Barnett started her undergraduate studies at 16 majoring in biology. She went on to pursue a master's in public health in epidemiology where her research focused on nonmedical prescription drug use in adolescence. She became interested in this research after the tragedy of her childhood friend who passed away from an opioid overdose. The program is designed with a hard science focus which equipped her with the clinical skills that would help her get into the post-bac program and later into medical school.

Tara Barnett and mom

Tara Barnett with mother at 2017 white coat ceremony.

"I ended up applying for my master's program and wasn't thinking of the [post-bac] program," she said. "But it was when my mom got sick that I was thinking maybe my chance to do this is not gone, maybe I just need to be more open-minded and see what options I actually do have."

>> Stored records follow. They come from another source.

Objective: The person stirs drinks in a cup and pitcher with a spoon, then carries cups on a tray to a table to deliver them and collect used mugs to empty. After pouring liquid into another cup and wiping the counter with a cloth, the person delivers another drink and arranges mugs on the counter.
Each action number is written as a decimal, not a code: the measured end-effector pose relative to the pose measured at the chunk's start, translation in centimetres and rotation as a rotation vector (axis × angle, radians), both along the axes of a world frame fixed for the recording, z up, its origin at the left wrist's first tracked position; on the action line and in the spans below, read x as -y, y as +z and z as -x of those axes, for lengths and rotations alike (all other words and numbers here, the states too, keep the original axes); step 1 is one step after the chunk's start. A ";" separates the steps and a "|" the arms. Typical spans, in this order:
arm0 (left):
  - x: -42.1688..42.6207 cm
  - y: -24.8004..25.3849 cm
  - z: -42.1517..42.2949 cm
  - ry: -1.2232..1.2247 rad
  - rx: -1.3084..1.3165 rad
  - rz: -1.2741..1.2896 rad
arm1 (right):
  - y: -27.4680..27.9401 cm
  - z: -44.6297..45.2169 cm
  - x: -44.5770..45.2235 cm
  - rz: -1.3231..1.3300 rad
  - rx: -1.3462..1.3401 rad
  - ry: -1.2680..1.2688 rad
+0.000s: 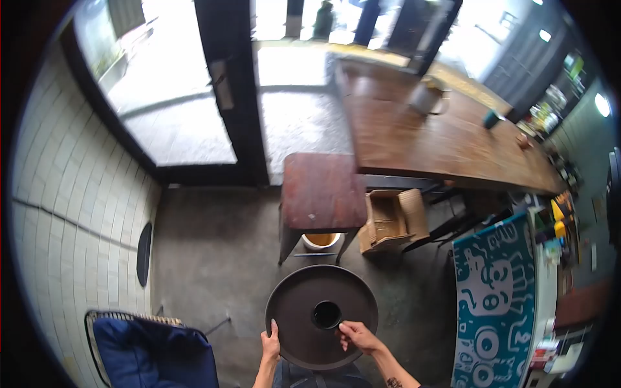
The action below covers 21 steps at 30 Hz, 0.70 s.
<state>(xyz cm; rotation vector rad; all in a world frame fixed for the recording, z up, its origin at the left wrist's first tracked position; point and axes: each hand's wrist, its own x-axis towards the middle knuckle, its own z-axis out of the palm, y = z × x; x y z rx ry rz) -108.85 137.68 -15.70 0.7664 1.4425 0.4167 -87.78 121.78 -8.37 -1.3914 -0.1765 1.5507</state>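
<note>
A round dark brown tray (294, 323) is held level in front of my body. Near its middle stands a small dark round cup (326, 315), seen from above; what is inside it cannot be made out. My left hand (271, 341) grips the tray's left rim, thumb on top and the other fingers hidden beneath. Over the tray's right part, my right hand (358, 337) is closed, its fingertips pinching the cup at its lower right edge.
Ahead is a stool (323, 191) with a white bucket (321, 241) under it. A cardboard box (391, 223) lies beside it, below a wooden table (401, 142) bearing a jug (428, 97). A chair with blue cloth (155, 352) stands left; a teal patterned panel (495, 304), right.
</note>
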 end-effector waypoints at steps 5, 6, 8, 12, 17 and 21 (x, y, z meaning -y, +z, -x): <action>0.3 4.5 -3.0 -0.251 0.178 0.063 | 3.7 3.9 5.1 -0.074 0.094 -0.233; 0.4 4.7 -2.6 -0.369 0.275 0.102 | 5.1 5.0 6.1 -0.059 0.152 -0.240; 1.1 5.1 -4.7 -0.563 0.377 0.138 | 6.1 5.7 8.6 -0.056 0.230 -0.308; 5.5 7.8 -8.5 -0.734 0.274 0.123 | 7.8 7.9 14.9 -0.043 0.395 -0.526; 14.2 11.7 -12.1 -0.946 0.241 0.136 | 11.4 12.7 22.9 0.043 0.570 -0.963; 23.1 12.8 -13.1 -1.118 0.249 0.041 | 12.4 18.4 33.1 0.099 0.994 -1.429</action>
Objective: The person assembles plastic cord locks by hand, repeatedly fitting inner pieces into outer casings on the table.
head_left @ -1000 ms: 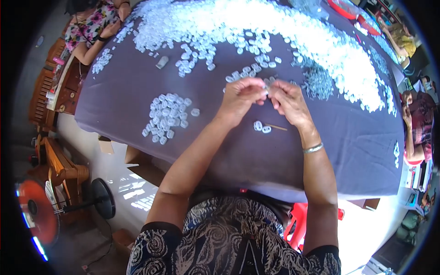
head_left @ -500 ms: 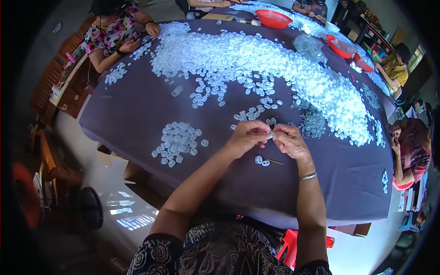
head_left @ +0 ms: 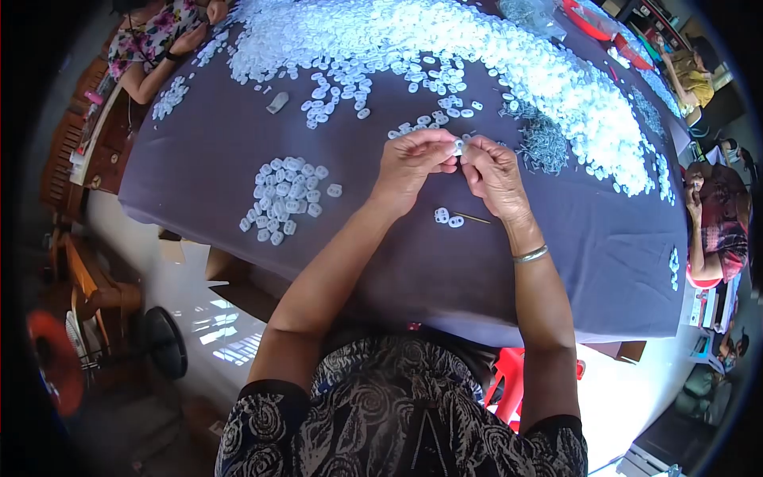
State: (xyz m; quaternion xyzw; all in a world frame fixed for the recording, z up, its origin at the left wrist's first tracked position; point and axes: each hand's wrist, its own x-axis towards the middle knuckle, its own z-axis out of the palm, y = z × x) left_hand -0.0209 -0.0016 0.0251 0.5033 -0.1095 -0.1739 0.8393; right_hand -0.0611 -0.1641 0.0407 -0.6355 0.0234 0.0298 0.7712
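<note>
Over the dark tablecloth, my left hand [head_left: 404, 168] and my right hand [head_left: 499, 179] meet fingertip to fingertip. Both pinch a small white oval plastic piece with holes [head_left: 459, 147], partly covered by the fingers. Just below them lie two loose white pieces [head_left: 449, 217] beside a thin brass-coloured rod [head_left: 474, 218]. To the left of my left hand is a small pile of similar white pieces [head_left: 284, 193]. Beyond my right hand sits a heap of small grey metal parts [head_left: 546, 147], too fine to make out singly.
A broad bank of white pieces [head_left: 413, 36] spreads across the dark-covered table [head_left: 334, 270]. Red basins [head_left: 590, 20] and a clear plastic bag [head_left: 531, 16] are at the far right. Other people sit at the left and right edges. A red stool [head_left: 509, 381] stands below the front edge.
My view has tilted downward, so the table's contents sit higher in the picture. Both hands remain together at the white piece, which shows more clearly between the fingertips.
</note>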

During her master's program, Barnett's mother was diagnosed with a rare form of breast cancer. Her mother, an Iranian immigrant and nurse at Carson-Tahoe Medical Center, was hesitant at first to pursue treatment. Barnett saw firsthand how an oncologist could empathize and help her understand and seek cancer treatment. Through that experience, she focused her efforts even harder in graduate studies leading to the passage of a bill that permits third-party prescribing of a lifesaving drug.

"Being older has been such a huge advantage," Barnett said. "I feel like now I had all those years of clinical experience that I learned from and I had all those years of working where I could talk to people."

The post-bac program helps give students like Barnett and Kraeber an opportunity to make it into medical school after taking time to gain life experience after undergraduate studies.

"I think I needed some time to figure out myself and who I was to make sure that's what I wanted to do," Kraeber said. "The soul searching, in the most cliché way to define it, I needed that. I needed to get some job experience under my belt and grow up a little bit before I knew I could take care of other people."